| AIM OF THE EXERCISE |
Could you write out the listing below exactly as it stands, leaving out the pictures?

═════ DATASET EXTRACT

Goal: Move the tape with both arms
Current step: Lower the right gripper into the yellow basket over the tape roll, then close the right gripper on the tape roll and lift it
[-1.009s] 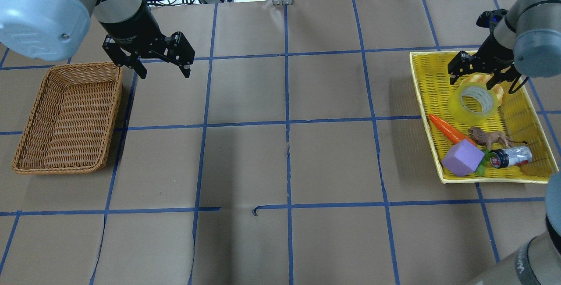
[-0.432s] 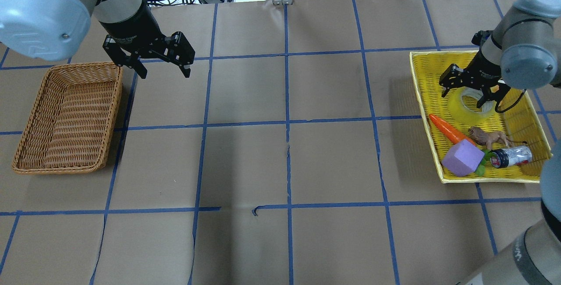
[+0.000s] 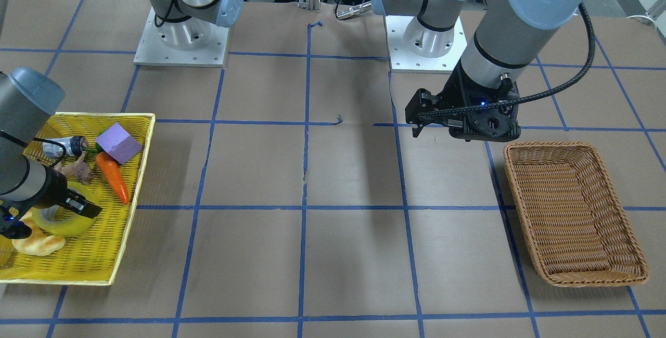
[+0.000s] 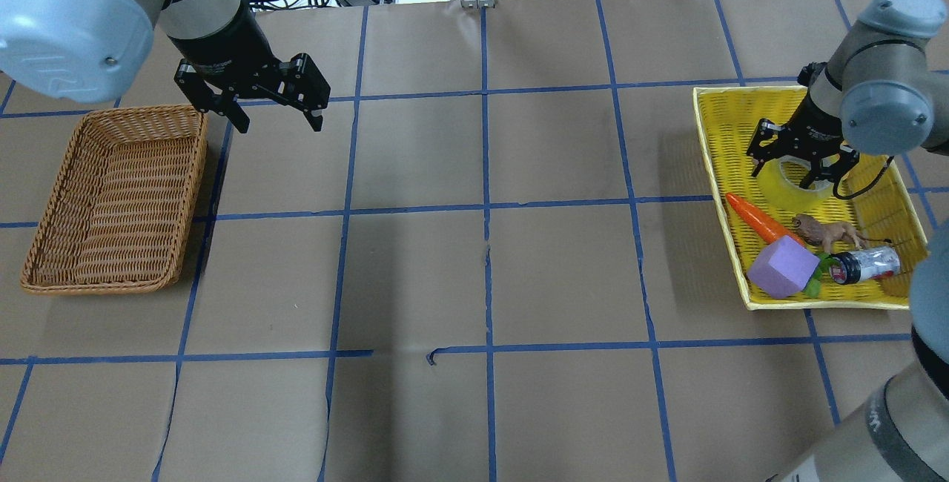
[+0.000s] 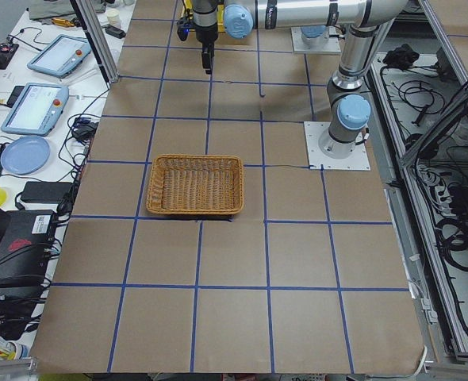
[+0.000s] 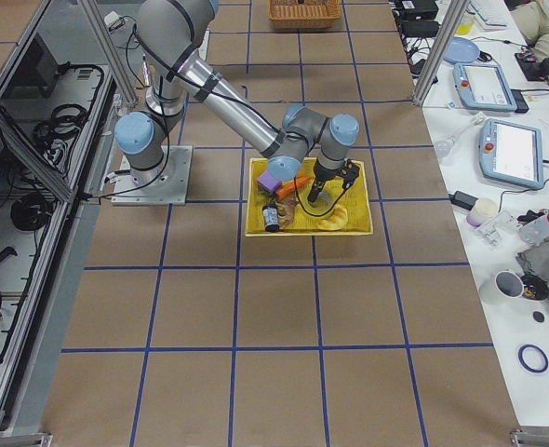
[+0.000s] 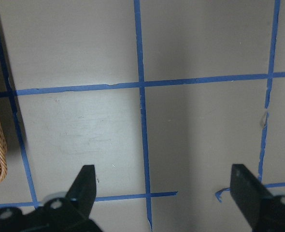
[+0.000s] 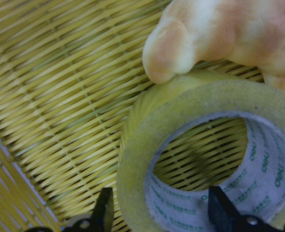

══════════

| ANSWER SPACE |
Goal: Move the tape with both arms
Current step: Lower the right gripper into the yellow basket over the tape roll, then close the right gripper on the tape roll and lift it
[-1.009s] 
[-0.432s] 
[+0.000s] 
[+0.000s] 
[+0.000s] 
[+0.000s] 
[+0.000s] 
[+0.000s] 

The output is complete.